Scade il 31 gennaio il termine per partecipare alla borsa di studio nel rapporto uomo-animale e in pet therapy. Lo ha bandito il Dipartimento di Lettere e Filosofia dell’Università degli Studi di Firenze in collaborazione col Centro di Ricerca Antropozoa, divisione operativa dell’Associazione Antropozoa, da oltre 20 anni impegnata negli Interventi assistiti con gli animali nel panorama nazionale.

Il premio di studio è rivolto a laureandi che vogliano impegnarsi in una tesi di filosofia di ricerca nel campo delle relazioni uomo-animale. Possono partecipare gli studenti con laurea triennale in filosofia o titolo similare conseguito all’estero e che, nell’A.A. 2020/2021, risultino iscritti all’Ateneo fiorentino al terzo anno del corso di laurea triennale in Filosofia o al secondo anno del corso di Laurea Magistrale in Scienze Filosofiche o Logica, filosofia e storia della scienza all’Università degli Studi di Firenze e che si impegnino a svolgere una tesi avente ad oggetto la ricerca nel campo delle relazioni uomo-animale.

La laurea dovrà essere conseguita entro la sessione di aprile 2022. Il bando scade il 31 gennaio 2021.

“Gli interventi assistiti con gli animali, cosiddetti pet therapy – spiega il direttore scientifico del Centro Antropozoa Francesca Mugnai – sono sempre più diffusi e seguiti. I benefici per pazienti pediatrici, disabili, con disturbi cognitivi e di socializzazione, sono ormai riconosciuti e oggetto di studi internazionali e in questo anno così particolare, abbiamo riscoperto ancora di più il valore sociale e affettivo dell’avere vicino un animale.
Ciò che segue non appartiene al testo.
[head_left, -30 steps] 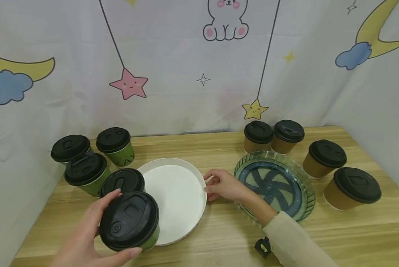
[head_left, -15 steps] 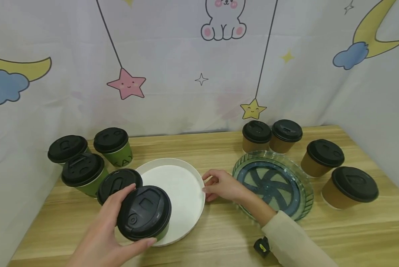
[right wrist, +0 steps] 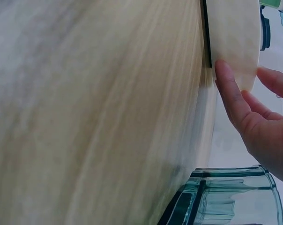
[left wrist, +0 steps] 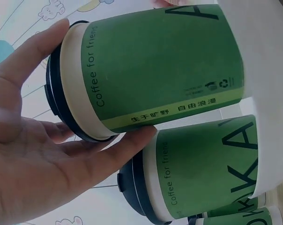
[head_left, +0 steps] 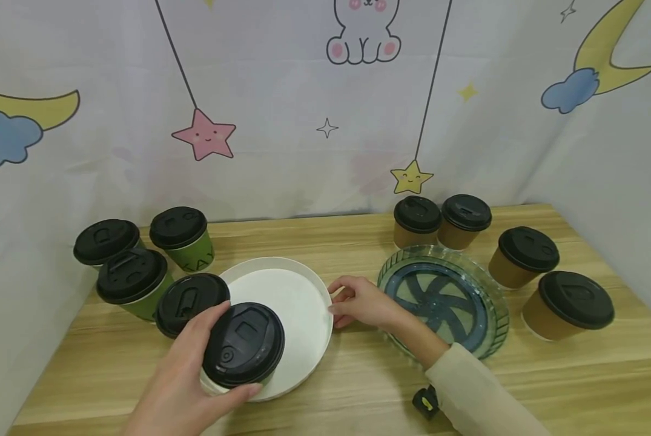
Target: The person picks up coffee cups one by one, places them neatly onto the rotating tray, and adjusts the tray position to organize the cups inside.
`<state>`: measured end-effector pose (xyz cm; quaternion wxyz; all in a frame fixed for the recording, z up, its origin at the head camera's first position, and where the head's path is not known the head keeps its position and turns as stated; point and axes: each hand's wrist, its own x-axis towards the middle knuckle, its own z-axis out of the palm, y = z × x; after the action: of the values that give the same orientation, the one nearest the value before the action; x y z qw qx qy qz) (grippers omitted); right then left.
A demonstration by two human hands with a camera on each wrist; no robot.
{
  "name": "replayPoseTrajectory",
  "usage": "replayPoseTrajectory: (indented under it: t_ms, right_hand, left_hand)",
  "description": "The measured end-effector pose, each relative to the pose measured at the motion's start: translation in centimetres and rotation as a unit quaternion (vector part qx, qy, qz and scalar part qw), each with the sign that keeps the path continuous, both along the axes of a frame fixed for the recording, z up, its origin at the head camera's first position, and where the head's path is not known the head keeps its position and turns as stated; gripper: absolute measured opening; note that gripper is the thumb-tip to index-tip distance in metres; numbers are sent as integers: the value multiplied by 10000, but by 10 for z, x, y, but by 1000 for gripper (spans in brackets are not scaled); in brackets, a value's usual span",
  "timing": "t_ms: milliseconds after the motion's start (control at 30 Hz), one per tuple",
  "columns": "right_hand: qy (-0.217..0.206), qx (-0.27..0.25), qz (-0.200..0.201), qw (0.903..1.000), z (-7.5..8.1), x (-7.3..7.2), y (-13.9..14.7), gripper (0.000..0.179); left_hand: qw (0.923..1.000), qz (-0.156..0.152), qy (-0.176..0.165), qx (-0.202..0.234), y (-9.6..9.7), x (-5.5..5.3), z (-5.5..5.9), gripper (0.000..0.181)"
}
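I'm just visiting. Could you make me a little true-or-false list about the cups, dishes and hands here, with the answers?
1. The left hand grips a green cup. True.
2. That green cup has no lid. False: a black lid covers it.
3. The right hand touches the white plate. True.
4. The glass dish stands apart from the white plate. True.
5. The glass dish holds cups. False: the brown cups near it stand on the table.

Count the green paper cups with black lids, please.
5: one cup in the left hand; left of the round white tray, two back cups, a middle cup, a front cup.
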<state>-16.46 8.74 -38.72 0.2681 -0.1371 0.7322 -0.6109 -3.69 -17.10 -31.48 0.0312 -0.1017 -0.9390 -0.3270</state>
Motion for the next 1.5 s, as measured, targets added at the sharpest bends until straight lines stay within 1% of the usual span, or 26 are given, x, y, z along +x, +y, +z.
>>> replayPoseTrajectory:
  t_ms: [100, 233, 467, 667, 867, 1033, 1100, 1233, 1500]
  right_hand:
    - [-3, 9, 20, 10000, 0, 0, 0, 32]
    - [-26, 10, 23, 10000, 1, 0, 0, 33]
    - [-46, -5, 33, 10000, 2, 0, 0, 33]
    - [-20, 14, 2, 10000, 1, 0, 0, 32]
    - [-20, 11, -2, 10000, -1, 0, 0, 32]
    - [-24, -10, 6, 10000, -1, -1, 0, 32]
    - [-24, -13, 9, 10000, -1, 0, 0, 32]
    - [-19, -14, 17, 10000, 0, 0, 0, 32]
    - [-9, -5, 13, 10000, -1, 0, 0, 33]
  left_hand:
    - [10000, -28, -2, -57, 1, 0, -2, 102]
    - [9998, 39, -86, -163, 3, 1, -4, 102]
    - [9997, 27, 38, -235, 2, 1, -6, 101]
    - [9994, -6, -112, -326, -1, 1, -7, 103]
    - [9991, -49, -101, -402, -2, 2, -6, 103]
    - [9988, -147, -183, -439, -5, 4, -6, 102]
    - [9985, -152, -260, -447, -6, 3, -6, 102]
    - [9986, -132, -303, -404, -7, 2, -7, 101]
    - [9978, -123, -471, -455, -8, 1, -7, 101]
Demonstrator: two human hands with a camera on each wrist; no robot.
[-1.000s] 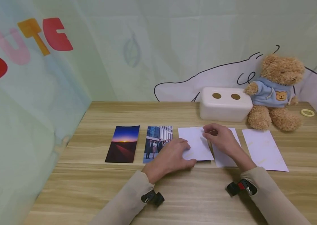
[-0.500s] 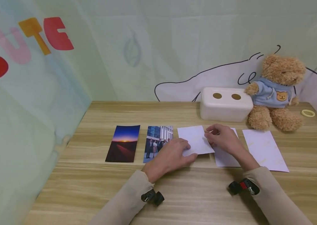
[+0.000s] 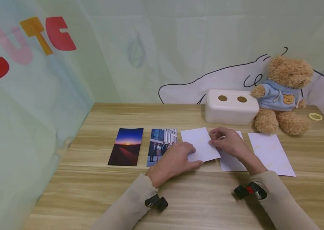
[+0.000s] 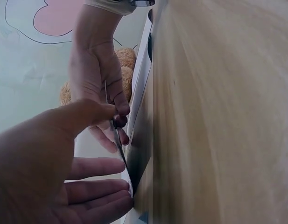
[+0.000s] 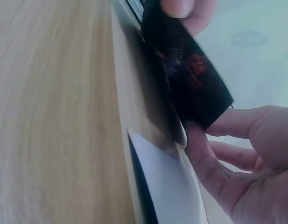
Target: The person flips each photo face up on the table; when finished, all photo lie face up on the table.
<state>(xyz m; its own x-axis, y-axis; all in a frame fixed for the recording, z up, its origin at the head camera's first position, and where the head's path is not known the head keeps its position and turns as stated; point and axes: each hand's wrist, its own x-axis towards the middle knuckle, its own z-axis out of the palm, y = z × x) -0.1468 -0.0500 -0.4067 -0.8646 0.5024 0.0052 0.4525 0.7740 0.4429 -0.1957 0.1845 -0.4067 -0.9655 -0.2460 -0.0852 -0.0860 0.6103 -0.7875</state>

Ma gli interventi di pet therapy necessitano di competenze specifiche e multidisciplinari, con un’attenzione nella bioetica e nella filosofia della cura mettendo al centro anche le conseguenze fisiche e mentali che gli animali subiscono nel rapporto con l’essere umano magari con problematiche particolari, soprattutto in determinati ambienti, come le strutture sanitarie o le carceri. Per questo col Dipartimento di filosofia finanziamo la ricerca: niente può essere lasciato all’improvvisazione quando si parla di salute sia dell’uomo che dell’animale”.